Only one stretch of the data should be retyped: the lines from the line containing "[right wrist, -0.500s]" through the line containing "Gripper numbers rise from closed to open". Keep pictures out of it.

[Opening EXERCISE INPUT section]

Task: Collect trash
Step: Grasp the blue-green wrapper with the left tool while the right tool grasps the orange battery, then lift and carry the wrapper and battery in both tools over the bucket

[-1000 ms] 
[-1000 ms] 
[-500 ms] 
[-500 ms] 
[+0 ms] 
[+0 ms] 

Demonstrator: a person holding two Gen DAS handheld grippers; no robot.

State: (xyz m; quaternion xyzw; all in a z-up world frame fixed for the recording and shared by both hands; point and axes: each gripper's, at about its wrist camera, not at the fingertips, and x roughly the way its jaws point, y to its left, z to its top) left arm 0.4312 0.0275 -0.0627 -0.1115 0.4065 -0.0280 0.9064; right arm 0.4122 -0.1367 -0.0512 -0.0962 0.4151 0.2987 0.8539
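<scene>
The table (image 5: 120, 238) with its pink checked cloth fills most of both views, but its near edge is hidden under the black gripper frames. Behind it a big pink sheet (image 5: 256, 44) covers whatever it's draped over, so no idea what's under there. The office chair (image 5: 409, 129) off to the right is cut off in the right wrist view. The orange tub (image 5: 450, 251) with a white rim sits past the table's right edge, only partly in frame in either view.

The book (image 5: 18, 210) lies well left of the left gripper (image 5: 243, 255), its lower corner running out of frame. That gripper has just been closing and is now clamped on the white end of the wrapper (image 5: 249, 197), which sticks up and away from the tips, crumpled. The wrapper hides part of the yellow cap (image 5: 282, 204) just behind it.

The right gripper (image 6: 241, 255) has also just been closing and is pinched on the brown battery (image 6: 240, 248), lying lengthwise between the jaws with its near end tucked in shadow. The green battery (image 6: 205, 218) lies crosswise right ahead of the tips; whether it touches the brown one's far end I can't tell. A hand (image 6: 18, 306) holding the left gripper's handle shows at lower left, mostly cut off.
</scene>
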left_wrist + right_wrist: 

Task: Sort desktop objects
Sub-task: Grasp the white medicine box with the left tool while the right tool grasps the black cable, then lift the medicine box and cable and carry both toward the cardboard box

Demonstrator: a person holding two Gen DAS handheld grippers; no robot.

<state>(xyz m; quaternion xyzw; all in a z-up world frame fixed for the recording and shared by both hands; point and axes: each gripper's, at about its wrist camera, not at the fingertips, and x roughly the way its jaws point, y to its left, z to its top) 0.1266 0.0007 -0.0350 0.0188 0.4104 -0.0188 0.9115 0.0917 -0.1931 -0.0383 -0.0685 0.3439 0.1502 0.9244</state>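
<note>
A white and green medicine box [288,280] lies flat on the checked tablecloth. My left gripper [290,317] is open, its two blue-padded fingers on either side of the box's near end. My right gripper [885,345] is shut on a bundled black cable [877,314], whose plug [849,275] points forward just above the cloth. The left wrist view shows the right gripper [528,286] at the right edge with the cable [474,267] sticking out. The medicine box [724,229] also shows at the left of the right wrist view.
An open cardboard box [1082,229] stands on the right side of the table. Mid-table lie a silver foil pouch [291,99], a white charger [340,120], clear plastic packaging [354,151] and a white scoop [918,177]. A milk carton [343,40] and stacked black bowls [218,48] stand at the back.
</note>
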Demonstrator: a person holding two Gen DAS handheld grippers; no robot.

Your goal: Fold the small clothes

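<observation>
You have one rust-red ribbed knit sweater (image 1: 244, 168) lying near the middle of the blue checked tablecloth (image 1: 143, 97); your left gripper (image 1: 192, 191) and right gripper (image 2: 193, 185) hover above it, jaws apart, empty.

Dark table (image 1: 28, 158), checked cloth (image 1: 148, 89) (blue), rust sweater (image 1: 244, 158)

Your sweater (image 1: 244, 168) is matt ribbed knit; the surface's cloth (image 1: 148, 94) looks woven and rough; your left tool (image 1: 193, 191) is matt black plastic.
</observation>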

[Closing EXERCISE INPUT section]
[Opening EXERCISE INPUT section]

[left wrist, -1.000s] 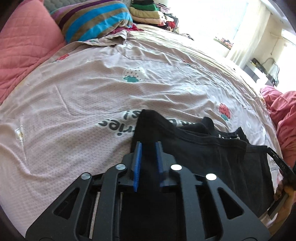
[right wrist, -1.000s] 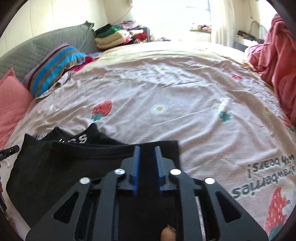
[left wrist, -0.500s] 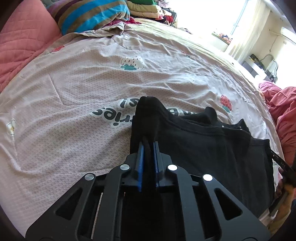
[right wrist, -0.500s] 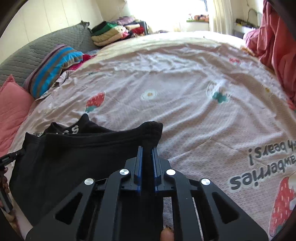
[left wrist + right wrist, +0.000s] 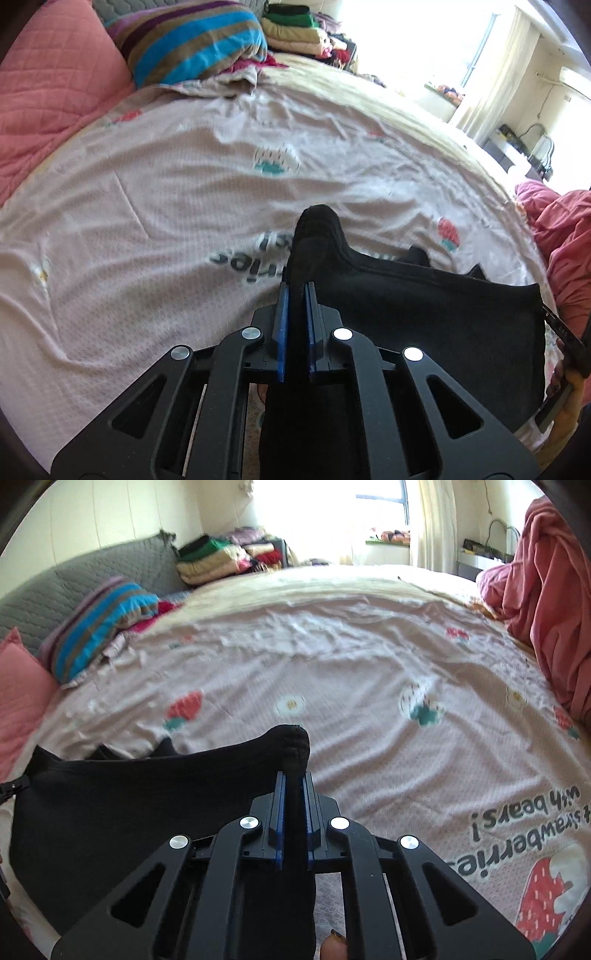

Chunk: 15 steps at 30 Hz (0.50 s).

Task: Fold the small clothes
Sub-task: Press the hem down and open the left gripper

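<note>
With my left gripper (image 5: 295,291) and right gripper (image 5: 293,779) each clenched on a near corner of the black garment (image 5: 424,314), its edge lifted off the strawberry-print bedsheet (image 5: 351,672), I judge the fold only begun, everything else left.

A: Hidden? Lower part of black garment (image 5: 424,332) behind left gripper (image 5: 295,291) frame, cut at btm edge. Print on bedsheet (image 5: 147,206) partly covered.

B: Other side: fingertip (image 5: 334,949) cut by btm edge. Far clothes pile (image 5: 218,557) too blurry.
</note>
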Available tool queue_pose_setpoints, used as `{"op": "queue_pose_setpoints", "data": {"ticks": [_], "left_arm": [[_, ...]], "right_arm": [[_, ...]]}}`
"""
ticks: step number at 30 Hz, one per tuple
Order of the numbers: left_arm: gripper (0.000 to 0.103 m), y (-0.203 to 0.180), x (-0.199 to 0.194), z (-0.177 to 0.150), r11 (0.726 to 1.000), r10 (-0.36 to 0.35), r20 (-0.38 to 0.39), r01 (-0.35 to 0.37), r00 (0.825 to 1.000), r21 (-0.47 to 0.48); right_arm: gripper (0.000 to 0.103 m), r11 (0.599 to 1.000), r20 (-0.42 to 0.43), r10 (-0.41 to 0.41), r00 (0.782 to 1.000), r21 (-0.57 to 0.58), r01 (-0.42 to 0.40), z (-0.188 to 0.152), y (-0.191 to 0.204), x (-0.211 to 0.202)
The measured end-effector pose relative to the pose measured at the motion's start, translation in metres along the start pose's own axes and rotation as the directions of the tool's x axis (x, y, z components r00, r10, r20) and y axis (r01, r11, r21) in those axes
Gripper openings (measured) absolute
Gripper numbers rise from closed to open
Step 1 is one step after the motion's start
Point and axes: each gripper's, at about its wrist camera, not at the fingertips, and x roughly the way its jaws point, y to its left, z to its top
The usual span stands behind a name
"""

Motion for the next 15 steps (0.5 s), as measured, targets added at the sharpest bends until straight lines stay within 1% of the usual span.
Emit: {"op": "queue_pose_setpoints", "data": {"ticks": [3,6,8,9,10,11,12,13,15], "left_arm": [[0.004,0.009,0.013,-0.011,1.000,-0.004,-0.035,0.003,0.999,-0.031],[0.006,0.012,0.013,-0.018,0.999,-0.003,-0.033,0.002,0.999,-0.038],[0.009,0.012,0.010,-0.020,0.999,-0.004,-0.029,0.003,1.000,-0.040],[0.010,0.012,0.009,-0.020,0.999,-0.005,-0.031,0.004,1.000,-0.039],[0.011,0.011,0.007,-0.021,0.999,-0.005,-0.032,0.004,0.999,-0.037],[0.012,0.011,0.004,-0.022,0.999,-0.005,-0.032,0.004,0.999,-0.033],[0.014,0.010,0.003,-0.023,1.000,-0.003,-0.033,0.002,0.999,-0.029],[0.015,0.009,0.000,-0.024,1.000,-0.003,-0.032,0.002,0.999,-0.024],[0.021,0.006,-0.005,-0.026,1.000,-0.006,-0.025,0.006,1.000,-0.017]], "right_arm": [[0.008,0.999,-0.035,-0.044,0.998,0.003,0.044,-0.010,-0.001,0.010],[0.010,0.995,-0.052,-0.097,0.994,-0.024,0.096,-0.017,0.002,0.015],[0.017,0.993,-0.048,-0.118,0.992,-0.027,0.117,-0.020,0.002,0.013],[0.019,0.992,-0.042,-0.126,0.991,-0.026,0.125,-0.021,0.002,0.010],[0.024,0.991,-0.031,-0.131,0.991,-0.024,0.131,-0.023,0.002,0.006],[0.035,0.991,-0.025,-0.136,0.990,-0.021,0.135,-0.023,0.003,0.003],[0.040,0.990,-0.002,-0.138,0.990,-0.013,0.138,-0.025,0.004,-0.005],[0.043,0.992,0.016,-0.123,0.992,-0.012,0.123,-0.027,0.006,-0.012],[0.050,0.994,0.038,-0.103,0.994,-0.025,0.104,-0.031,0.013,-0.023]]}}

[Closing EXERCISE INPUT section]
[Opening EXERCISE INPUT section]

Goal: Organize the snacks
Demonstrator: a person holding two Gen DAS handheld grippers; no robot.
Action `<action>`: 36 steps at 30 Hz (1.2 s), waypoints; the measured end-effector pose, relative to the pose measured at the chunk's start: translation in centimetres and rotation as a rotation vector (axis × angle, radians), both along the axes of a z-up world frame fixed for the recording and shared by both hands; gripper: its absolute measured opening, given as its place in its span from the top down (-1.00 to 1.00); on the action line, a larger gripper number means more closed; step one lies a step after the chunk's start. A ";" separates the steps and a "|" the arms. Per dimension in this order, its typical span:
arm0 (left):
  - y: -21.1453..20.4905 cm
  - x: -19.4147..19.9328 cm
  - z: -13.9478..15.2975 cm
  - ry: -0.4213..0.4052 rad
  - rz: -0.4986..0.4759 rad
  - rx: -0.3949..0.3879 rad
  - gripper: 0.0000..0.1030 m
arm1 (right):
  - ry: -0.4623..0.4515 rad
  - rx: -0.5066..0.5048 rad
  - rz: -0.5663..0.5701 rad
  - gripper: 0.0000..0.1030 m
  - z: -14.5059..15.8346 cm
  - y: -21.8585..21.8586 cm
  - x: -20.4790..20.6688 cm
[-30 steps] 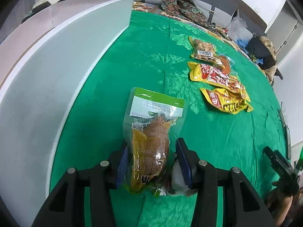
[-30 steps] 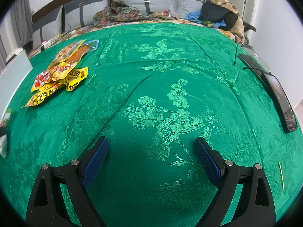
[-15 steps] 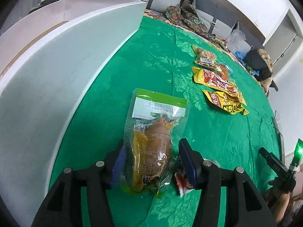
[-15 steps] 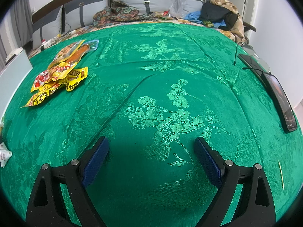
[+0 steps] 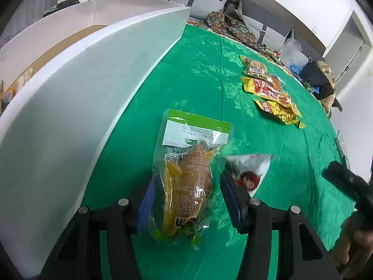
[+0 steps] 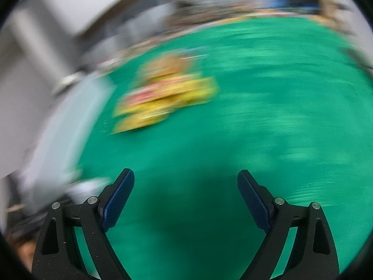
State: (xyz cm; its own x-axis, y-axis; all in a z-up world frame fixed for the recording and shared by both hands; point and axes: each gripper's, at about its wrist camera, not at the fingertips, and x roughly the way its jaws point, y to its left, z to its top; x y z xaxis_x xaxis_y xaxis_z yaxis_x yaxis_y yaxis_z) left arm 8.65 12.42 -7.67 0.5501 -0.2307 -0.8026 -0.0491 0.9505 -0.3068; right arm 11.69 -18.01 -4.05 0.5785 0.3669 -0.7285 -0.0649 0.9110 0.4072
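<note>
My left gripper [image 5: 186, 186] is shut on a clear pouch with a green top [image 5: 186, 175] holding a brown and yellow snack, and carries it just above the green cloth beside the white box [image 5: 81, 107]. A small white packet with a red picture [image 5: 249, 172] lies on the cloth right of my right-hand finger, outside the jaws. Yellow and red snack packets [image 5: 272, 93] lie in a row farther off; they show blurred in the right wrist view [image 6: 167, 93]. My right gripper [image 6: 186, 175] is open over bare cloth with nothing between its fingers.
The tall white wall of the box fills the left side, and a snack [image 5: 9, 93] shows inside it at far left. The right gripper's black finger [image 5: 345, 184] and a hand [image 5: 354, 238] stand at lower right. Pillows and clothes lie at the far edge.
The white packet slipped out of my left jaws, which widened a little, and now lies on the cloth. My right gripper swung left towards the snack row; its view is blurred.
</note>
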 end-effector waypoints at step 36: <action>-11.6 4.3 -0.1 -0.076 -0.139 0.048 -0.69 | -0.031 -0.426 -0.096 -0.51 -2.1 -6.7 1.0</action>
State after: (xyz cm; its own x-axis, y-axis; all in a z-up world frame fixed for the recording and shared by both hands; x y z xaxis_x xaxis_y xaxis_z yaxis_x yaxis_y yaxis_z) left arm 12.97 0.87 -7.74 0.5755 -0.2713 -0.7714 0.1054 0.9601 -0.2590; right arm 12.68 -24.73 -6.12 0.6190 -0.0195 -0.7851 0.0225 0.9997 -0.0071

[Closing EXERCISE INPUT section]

→ **PROBLEM SOLUTION**
[right wrist, -0.500s] 
[left wrist + right wrist, +0.000s] 

Chunk: 15 steps at 30 Hz (0.50 s).

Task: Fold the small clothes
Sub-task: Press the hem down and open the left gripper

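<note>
With my left gripper (image 5: 295,291) and right gripper (image 5: 293,779) each clenched on a near corner of the black garment (image 5: 424,314), its edge lifted off the strawberry-print bedsheet (image 5: 351,672), I judge the fold only begun, everything else left.

A: Hidden? Lower part of black garment (image 5: 424,332) behind left gripper (image 5: 295,291) frame, cut at btm edge. Print on bedsheet (image 5: 147,206) partly covered.

B: Other side: fingertip (image 5: 334,949) cut by btm edge. Far clothes pile (image 5: 218,557) too blurry.
</note>
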Available tool queue_pose_setpoints, used as `{"op": "queue_pose_setpoints", "data": {"ticks": [_], "left_arm": [[_, ...]], "right_arm": [[_, ...]]}}`
"""
ticks: step number at 30 Hz, one per tuple
Order of the numbers: left_arm: gripper (0.000 to 0.103 m), y (-0.203 to 0.180), x (-0.199 to 0.194), z (-0.177 to 0.150), r11 (0.726 to 1.000), r10 (-0.36 to 0.35), r20 (-0.38 to 0.39), r01 (-0.35 to 0.37), r00 (0.825 to 1.000), r21 (-0.47 to 0.48); right_arm: gripper (0.000 to 0.103 m), r11 (0.599 to 1.000), r20 (-0.42 to 0.43), r10 (-0.41 to 0.41), r00 (0.782 to 1.000), r21 (-0.57 to 0.58), r01 (-0.42 to 0.40), z (-0.188 to 0.152), y (-0.191 to 0.204), x (-0.211 to 0.202)
The measured end-effector pose relative to the pose measured at the motion's start, translation in metres along the start pose's own axes and rotation as the directions of the tool's x axis (x, y, z components r00, r10, r20) and y axis (r01, r11, r21) in those axes
Gripper openings (measured) absolute
Gripper numbers rise from closed to open

The output is complete, and nothing more is needed.